**Your assignment**
Go through the data and copy every line in which "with" appears.

**Dataset content**
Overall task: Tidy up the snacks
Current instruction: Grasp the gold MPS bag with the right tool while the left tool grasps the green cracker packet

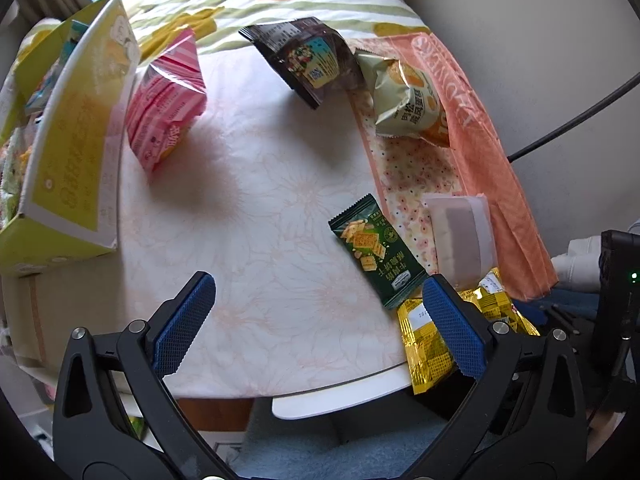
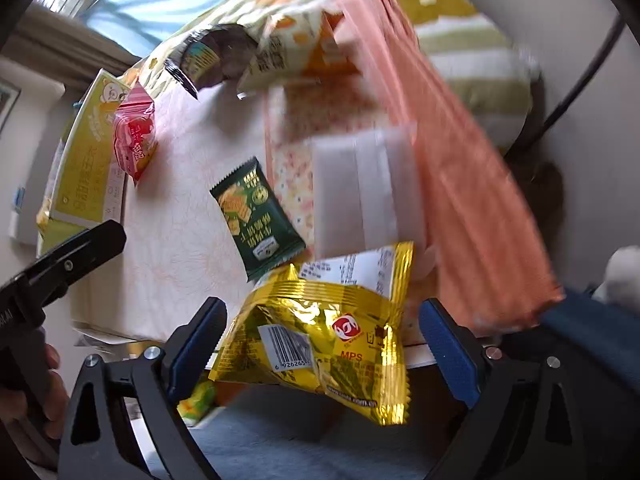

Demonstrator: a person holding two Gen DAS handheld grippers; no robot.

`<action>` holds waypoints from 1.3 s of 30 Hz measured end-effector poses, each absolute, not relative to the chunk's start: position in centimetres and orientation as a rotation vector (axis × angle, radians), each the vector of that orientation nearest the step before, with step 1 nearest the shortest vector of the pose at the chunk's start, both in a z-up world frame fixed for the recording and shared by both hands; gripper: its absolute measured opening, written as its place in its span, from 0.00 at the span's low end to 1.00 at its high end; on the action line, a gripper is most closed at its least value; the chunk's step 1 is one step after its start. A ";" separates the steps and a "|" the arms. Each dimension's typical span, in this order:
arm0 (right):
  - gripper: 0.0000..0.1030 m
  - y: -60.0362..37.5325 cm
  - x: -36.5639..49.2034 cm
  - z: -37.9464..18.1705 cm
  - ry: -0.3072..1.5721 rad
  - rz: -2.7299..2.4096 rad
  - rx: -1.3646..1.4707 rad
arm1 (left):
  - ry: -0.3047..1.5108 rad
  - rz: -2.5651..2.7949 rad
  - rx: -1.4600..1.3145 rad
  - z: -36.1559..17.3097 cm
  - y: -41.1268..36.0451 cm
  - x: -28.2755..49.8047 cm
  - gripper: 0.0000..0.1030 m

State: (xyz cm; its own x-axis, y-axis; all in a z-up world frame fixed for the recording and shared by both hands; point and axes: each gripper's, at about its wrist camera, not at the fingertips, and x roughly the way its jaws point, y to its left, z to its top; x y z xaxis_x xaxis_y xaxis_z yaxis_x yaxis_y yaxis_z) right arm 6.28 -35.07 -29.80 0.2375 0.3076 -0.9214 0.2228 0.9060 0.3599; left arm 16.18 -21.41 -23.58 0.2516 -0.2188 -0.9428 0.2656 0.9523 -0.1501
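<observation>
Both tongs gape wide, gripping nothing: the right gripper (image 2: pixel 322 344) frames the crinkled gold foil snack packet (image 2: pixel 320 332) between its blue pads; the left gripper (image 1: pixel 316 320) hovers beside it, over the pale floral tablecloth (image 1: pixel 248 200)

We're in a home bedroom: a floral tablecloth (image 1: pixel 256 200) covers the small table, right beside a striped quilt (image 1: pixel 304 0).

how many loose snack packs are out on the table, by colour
pink pack: 1
black pack: 1
pale green-and-orange pack: 1
dark green pack: 1
gold pack: 1
white pack: 1
total: 6, not counting whatever is inside the yellow box at the left
</observation>
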 end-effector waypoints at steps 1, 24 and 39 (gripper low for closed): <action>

**Solution to this exercise**
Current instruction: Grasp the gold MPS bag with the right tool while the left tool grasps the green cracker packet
`<action>` holds waypoints from 1.3 s of 30 Hz measured end-effector poses, each absolute, not relative to the chunk's start: position in centimetres and orientation as a rotation vector (axis × angle, radians), each the vector of that orientation nearest the step before, with step 1 nearest the shortest vector of the pose at the chunk's start, both in a z-up world frame fixed for the recording and shared by both hands; gripper: its absolute measured opening, written as its place in its span, from 0.00 at the span's low end to 1.00 at its high end; on the action line, a gripper is most closed at its least value; the chunk's step 1 is one step after its start. A ";" separates the steps and a "|" the arms. Each dimension's typical span, in this order:

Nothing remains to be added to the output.